Species of flowering plant

Boronia lanceolata is a plant in the citrus family Rutaceae and is endemic to northern parts of the Northern Territory and Queensland. It is an erect shrub with many branches, elliptic to lance-shaped leaves and white or pink, four-petalled flowers. It is the most common boronia in the Northern Territory.

==Description==
Boronia lanceolata is an erect shrub with many branches and that usually grows to 250 cm high. Its branches and leaves are covered with star-like hairs. The leaves are usually arranged in opposite pairs and are elliptic to lance-shaped, 8-90 mm long and 3-27 mm wide with a petiole 3-16 mm long. The flowers are white or pink and arranged in groups of between three and seven in leaf axils on a peduncle 0.5-9 mm long. Unlike in other Northern Territory boronias, the petals are longer and wider than the sepals. The four sepals are triangular to egg-shaped, 1-3 mm long and 1-2 mm wide and do not increase in size as the fruit develops. The four petals are 2-5.5 mm long and 1.5-3 mm wide and increase in size as the fruit develops. Flowering occurs from May to February. The fruit is a capsule 3-4 mm long and about 2 mm wide.

==Taxonomy and naming==
Boronia lanceolata was first formally described in 1859 by Ferdinand von Mueller who published the description in Fragmenta phytographiae Australiae. The specific epithet (lanceolata) is a Latin word meaning "spearlike".

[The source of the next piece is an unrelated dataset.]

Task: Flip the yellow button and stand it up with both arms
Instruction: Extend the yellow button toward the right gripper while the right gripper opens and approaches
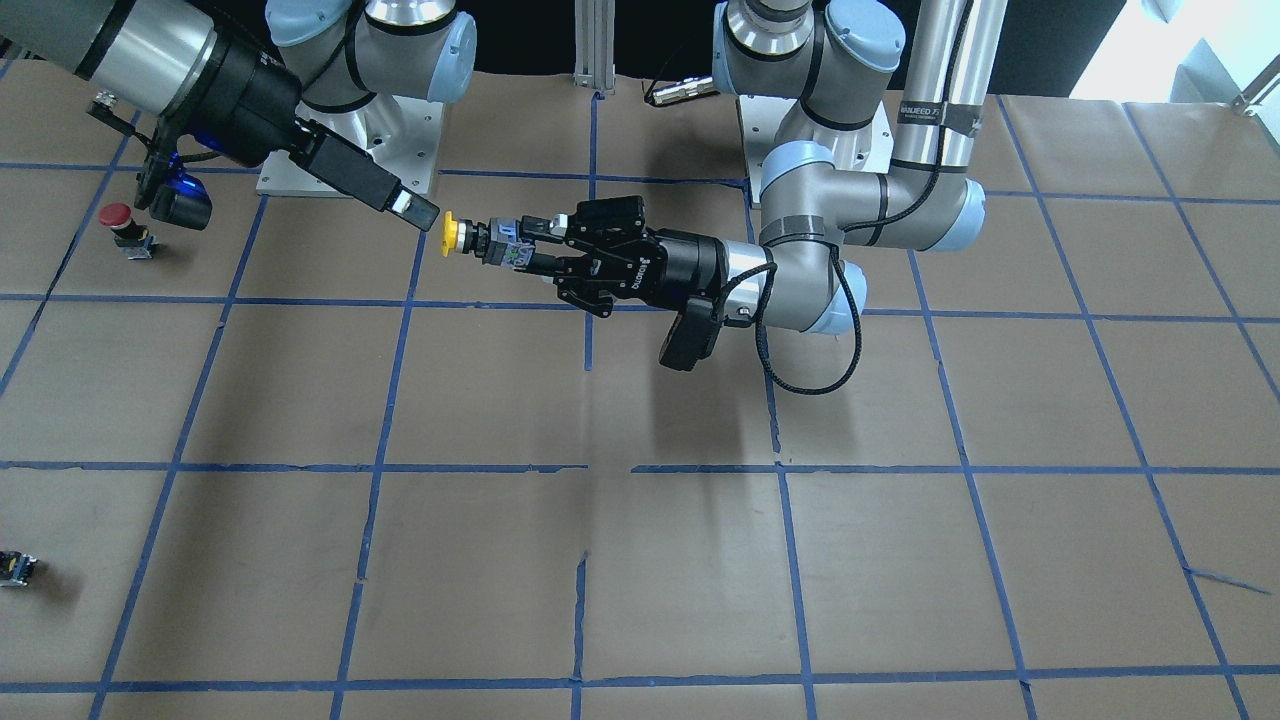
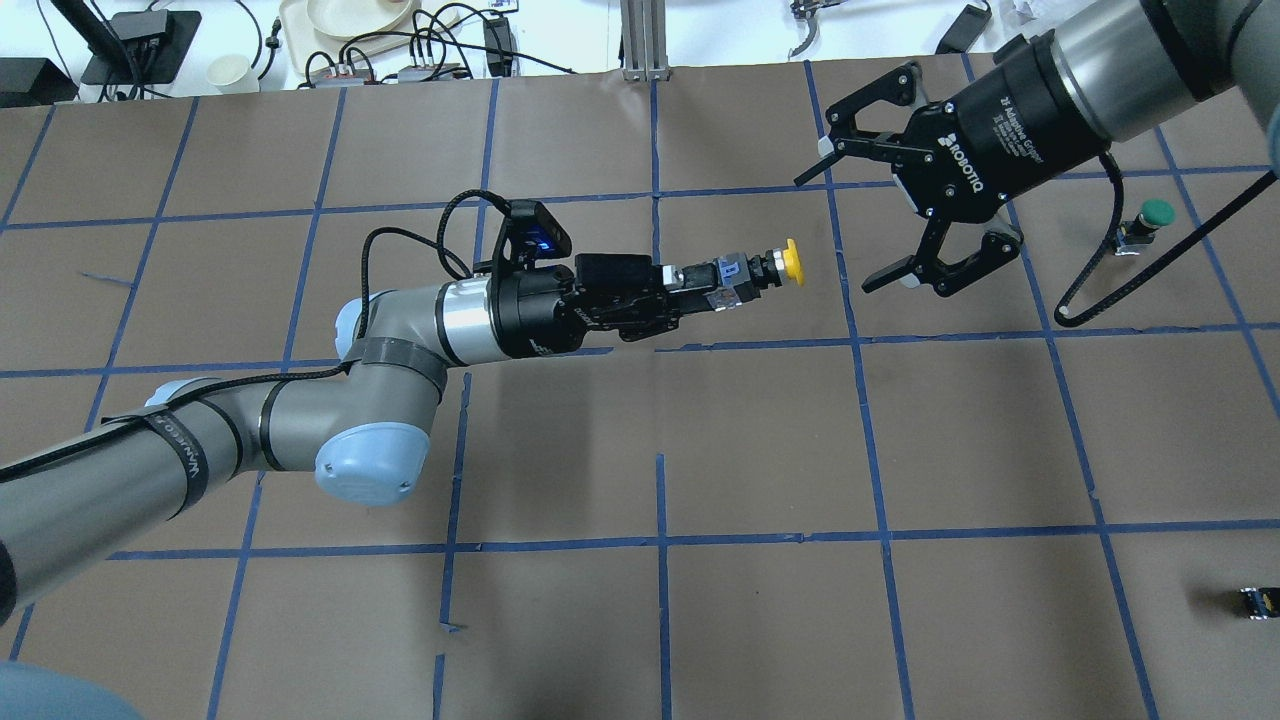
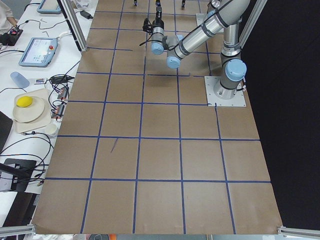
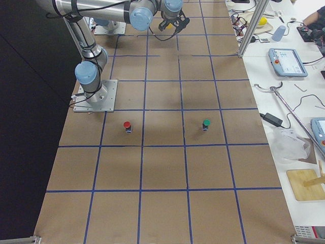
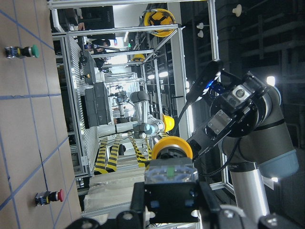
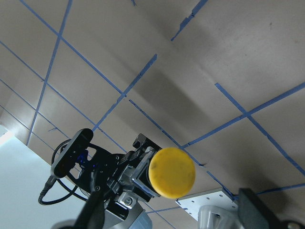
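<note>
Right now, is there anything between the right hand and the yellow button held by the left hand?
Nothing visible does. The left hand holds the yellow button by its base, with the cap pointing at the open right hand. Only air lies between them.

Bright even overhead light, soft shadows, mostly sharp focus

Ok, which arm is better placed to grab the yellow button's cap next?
The right. The right gripper is open and empty, facing the cap of the yellow button from close by. The left gripper is shut on its base, holding it level in the air, so it likely just waits.
</note>
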Action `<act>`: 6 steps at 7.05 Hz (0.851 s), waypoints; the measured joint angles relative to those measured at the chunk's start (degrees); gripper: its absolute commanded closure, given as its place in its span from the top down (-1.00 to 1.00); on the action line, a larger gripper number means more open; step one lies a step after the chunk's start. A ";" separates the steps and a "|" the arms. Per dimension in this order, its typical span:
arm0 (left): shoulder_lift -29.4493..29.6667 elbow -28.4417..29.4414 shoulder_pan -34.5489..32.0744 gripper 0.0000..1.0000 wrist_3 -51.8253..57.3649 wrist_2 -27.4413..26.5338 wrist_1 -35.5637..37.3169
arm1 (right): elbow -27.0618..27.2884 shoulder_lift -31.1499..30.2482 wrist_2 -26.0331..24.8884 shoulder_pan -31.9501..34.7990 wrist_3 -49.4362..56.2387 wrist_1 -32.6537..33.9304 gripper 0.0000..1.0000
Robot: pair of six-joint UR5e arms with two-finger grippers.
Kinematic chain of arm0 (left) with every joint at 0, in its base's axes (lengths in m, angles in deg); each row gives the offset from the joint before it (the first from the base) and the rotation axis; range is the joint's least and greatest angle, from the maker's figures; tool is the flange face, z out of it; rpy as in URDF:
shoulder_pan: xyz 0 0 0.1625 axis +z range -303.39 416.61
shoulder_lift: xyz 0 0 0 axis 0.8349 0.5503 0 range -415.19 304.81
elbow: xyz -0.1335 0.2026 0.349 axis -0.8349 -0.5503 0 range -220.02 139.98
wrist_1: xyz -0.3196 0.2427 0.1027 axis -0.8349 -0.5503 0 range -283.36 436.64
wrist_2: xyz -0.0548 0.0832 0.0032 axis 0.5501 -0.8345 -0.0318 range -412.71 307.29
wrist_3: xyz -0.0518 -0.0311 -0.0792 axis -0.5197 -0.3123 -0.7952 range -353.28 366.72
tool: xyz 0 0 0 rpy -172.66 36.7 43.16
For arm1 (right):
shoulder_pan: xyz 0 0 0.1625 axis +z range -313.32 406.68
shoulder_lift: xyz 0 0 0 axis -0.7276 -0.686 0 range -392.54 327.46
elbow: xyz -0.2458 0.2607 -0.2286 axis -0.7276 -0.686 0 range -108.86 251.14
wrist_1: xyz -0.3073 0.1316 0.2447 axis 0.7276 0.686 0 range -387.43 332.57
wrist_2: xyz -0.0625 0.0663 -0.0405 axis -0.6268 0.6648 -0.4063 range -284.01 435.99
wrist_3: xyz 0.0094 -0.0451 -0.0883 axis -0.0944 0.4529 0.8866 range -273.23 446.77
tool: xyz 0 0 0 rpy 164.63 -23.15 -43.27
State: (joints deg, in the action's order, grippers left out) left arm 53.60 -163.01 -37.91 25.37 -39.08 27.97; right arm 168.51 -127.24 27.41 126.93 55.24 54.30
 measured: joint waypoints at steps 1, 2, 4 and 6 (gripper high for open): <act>0.38 1.06 -1.03 -0.89 -0.04 1.32 0.31 | 0.19 0.24 0.60 0.04 -0.27 -0.50 1.00; 0.41 1.73 -1.74 -0.89 -0.05 2.61 0.39 | 0.22 0.41 1.60 0.07 -1.21 -0.64 1.00; 0.23 2.10 -2.57 -0.89 -0.10 3.36 0.42 | 0.18 0.43 1.89 -0.29 -2.87 -1.17 0.88; 0.34 2.17 -2.67 -0.89 -0.06 3.43 0.41 | 0.12 0.38 0.17 -0.57 -3.05 -1.73 0.38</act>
State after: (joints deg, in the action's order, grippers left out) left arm 53.94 -160.83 -40.58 25.31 -35.65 28.37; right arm 168.62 -126.86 27.58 126.36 52.20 52.57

==Distribution and habitat==
This boronia grows in heath, woodland and forest on sandstome between Mornington Island and Westmoreland in Queensland to the Macadam Range and Tiwi Islands in the Northern Territory, where it is the most common boronia.

==Conservation==
This boronia is classed as of "least concern" under the Northern Territory Government Parks and Wildlife Conservation Act and the Queensland Government Nature Conservation Act 1992.